Por eso, basándose en los errores – que una contienda electoral debería enseñar –, la administración entrante podría revisar su filosofía universitaria, repasar su diagnóstico y reflexionar sobre el alcance de sus propuestas.

Sorprendió, por ejemplo, que sin mayor recato se haya utilizado de manera indiscriminada el término de “excelencia” en la educación. ¿Y esto qué significa? Pablo Latapí Sarre, Premio Nacional de Ciencias y Artes 1996, aclara: “Permítanme decirles que considero este ideal de la excelencia una aberración. “Excelente” es el superlativo de “bueno”; excelente es el que excellit, el que sobresale como único sobre todos los demás; en la práctica, el perfecto.

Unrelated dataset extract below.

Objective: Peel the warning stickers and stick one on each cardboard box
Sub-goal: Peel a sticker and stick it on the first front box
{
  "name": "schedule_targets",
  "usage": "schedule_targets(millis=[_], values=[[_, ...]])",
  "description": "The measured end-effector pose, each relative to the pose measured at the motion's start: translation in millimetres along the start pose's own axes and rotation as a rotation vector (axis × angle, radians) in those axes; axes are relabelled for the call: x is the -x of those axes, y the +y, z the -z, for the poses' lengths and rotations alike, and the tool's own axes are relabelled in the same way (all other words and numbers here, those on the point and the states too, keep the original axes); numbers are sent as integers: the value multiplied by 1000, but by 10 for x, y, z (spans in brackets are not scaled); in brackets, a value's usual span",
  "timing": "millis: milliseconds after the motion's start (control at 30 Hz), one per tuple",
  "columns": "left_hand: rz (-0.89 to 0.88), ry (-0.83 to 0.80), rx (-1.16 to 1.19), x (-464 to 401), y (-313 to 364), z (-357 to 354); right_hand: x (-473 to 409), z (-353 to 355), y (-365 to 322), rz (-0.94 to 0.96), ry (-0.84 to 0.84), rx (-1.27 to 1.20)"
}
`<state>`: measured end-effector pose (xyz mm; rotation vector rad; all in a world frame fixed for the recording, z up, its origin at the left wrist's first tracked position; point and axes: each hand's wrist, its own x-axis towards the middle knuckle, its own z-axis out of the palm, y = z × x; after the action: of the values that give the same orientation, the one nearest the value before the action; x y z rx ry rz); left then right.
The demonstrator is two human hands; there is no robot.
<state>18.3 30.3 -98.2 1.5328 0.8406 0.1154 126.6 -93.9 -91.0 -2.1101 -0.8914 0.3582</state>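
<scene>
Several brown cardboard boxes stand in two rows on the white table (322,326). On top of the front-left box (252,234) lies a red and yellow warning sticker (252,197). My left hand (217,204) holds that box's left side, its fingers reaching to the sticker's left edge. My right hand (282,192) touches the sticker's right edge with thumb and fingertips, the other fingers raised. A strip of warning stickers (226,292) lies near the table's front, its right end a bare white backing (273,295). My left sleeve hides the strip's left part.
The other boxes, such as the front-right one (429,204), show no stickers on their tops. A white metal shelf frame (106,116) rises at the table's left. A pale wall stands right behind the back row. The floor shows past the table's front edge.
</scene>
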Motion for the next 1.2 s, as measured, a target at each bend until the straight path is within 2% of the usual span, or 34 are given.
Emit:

En el ámbito educativo, hablar de excelencia sería legítimo si significara un proceso gradual de mejoramiento, pero es atroz si significa perfección”.

Antes de que la vorágine del puesto engulla las buenas intenciones, sería muy sano que la rectora electa, la doctora Teresa García Gasca explique qué tipo de continuidad vamos a tener, porqué tenemos que seguir creyendo en una administración universitaria basada en un tipo de indicadores como referente de calidad cuando otras mediciones y políticas son posibles, porqué seguir apostándole a los sistemas de estímulos económicos cuando la evidencia muestra que son limitados para lograr los resultados esperados, qué mecanismos habrá que introducir para tomar decisiones colegiadas y contrarrestar la discrecionalidad que todos los candidatos detectaron, qué incentivos – más allá de lo económico – habrá que poner en marcha para el trabajador que cumple, cómo se puede desaparecer el halo clientelista que se cierne sobre el programa de becas para empezar a sustentarlo en conocimiento y evidencia empírica, cómo se va a recomponer la relación con el sindicato del personal académico y cómo se va a ecualizar la creciente presión externa de la política pública federal con una legítima aspiración de cambio institucional real.

La autonomía universitaria se concreta y toma significado cuando imaginamos cosas distintas y somos capaces de realizarlas sin encono. Ésta es precisamente la oportunidad que tenemos en la UAQ en el periodo 2018-2021.